The greater routing overhead percentage shows the worse performance of the routing protocol. The routing overhead is measured as the total amount of packets are transmitted against the actual data packets. During the simulation, with the same number of devices, the routing overhead of the PASR, AODV, and DDBG protocols are analyzed. The experimental results in Figure 7 show that the overall performance of the PASR in terms of the overhead is superior compared to AODV and DDBG. When the number of devices increased, the routing overhead also increased due to a large number of different data packets. The main reason is that the devices having IDS broadcast packets periodically. It is observed that the routing overhead of PASR is less than AODV and DDBG because the PASR divides all the IoT into clusters where each cluster is assigned a specific gateway device that is responsible to receive the data and forwards to the base station. As not all the IoT devices are not involved in routing decisions, finding intrusion, and so on, in the PASR, all the devices are not transmitting all types of message (return receipt requested, RIM, control messages, etc.) and only gateway devices broadcast messages to the other connected devices for making routes, detecting intrusion, and intrusion alerts. Therefore, the percentage of routing overhead of AODV and DDBG is high because these techniques include all the devices for making routes, intrusion detection, and so on.

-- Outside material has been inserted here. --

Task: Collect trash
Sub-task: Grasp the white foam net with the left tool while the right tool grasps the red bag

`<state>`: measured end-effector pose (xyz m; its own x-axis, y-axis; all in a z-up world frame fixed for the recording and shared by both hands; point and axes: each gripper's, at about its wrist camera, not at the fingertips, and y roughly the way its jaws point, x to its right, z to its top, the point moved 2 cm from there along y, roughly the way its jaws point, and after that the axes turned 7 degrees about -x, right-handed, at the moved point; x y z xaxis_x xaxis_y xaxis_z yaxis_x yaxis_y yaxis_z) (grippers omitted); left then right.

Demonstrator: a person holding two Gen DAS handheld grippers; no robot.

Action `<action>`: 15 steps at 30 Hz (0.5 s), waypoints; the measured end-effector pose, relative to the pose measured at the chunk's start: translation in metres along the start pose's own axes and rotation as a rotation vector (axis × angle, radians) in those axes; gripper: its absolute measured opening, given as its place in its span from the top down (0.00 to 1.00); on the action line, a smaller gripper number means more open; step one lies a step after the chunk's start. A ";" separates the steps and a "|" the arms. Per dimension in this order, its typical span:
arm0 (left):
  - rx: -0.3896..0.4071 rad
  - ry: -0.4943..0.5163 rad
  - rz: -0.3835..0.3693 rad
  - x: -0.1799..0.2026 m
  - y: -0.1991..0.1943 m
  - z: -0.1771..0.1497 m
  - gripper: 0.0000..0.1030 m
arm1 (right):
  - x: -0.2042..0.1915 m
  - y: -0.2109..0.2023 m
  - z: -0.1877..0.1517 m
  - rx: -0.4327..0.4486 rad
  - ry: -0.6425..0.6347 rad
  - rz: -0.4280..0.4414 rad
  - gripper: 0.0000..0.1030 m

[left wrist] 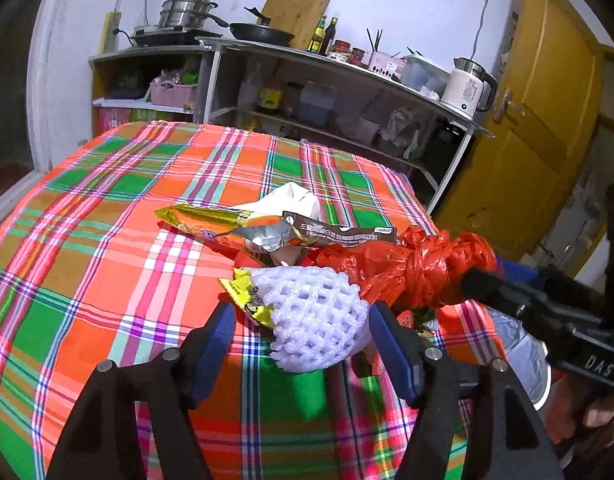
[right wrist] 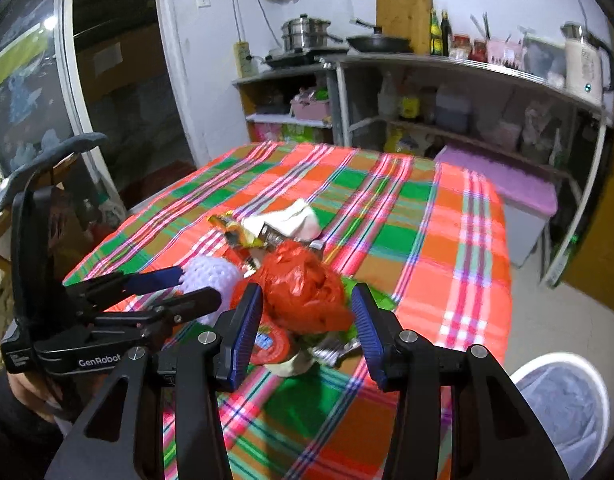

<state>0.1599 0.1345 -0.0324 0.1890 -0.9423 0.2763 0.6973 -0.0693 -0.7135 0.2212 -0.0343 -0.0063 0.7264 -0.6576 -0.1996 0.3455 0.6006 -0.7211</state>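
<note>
A trash pile lies near the front edge of the plaid-covered table (left wrist: pixel 107 208). A white foam fruit net (left wrist: pixel 315 316) sits between the blue pads of my open left gripper (left wrist: pixel 303 340), untouched by them. A knotted red plastic bag (left wrist: pixel 411 268) lies to its right, between the pads of my open right gripper (right wrist: pixel 309 320). The bag (right wrist: pixel 303 284) shows in the right wrist view, the net (right wrist: pixel 211 276) behind my left gripper (right wrist: pixel 179 284). Yellow and brown snack wrappers (left wrist: pixel 267 228) and white crumpled paper (left wrist: pixel 291 196) lie behind. A red lid (right wrist: pixel 271 344) lies under the bag.
A trash bin with a grey liner (right wrist: pixel 567 404) stands on the floor right of the table. Behind the table a metal shelf (left wrist: pixel 347 68) holds a pan, pots, bottles and a white kettle (left wrist: pixel 467 84). A yellow door (left wrist: pixel 547 120) is at the right.
</note>
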 end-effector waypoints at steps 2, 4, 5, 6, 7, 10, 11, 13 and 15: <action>-0.002 -0.008 -0.015 0.000 0.001 -0.001 0.34 | 0.000 0.001 -0.002 -0.004 0.011 0.004 0.65; -0.016 -0.013 -0.024 0.001 0.005 -0.002 0.34 | 0.000 0.001 -0.004 -0.002 0.024 0.017 0.65; -0.025 -0.015 -0.028 0.001 0.007 -0.003 0.39 | 0.001 0.000 -0.006 -0.001 0.032 0.021 0.66; -0.033 -0.016 -0.028 0.002 0.010 -0.004 0.49 | 0.000 0.000 -0.007 0.000 0.035 0.021 0.66; -0.038 -0.016 -0.027 0.002 0.011 -0.005 0.52 | 0.000 0.000 -0.008 0.000 0.036 0.019 0.67; -0.043 -0.011 -0.009 0.004 0.014 -0.007 0.61 | -0.001 -0.002 -0.010 0.004 0.043 0.016 0.68; -0.040 -0.008 -0.007 0.004 0.013 -0.007 0.63 | -0.001 -0.003 -0.011 0.007 0.044 0.016 0.68; -0.033 -0.009 -0.004 0.004 0.009 -0.007 0.66 | -0.001 -0.008 -0.011 0.019 0.049 0.020 0.69; -0.023 -0.004 0.004 0.004 0.005 -0.008 0.67 | -0.003 -0.014 -0.011 0.032 0.053 0.024 0.69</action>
<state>0.1585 0.1278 -0.0398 0.1946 -0.9414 0.2755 0.6801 -0.0729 -0.7295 0.2077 -0.0458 -0.0034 0.7026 -0.6655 -0.2518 0.3481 0.6302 -0.6940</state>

The routing overhead versus the number of devices.
Conclusion
One of the critical issues in the IoT network is how to detect and prevent routing attacks in an efficient manner. In this article, the detection and prevention of a sinkhole routing attack are presented. The PASR divides the whole IoT network into the clusters where each cluster is served by a gateway device known as cluster head. In the network, each gateway device is equipped with a special module (intrusion analyzer) of an IDS that predicts sinkhole attack and sends alerts to other connected devices. The base station is the main device that receives the data from all devices. It keeps the record of all connected devices and their links. If an intruder tries to enter the network or tries to transmit RRMs, the base station immediately monitors and compares the whole record and broadcasts alerts to a whole network about the attack. In particular, it was found that the PASR was highly effective at detecting and preventing active sinkhole attacks. The key advantage of the PASR is to predict the sinkhole attack at the same time and it requires no communication between the IoT devices, which is a significant factor in minimizing the resources.
In the future work, an IDS technique which will detect and prevent the sinkhole and Sybil attacks (fake identities) in all connected medical sensors will be implemented. It will enhance the performance and security of the whole network.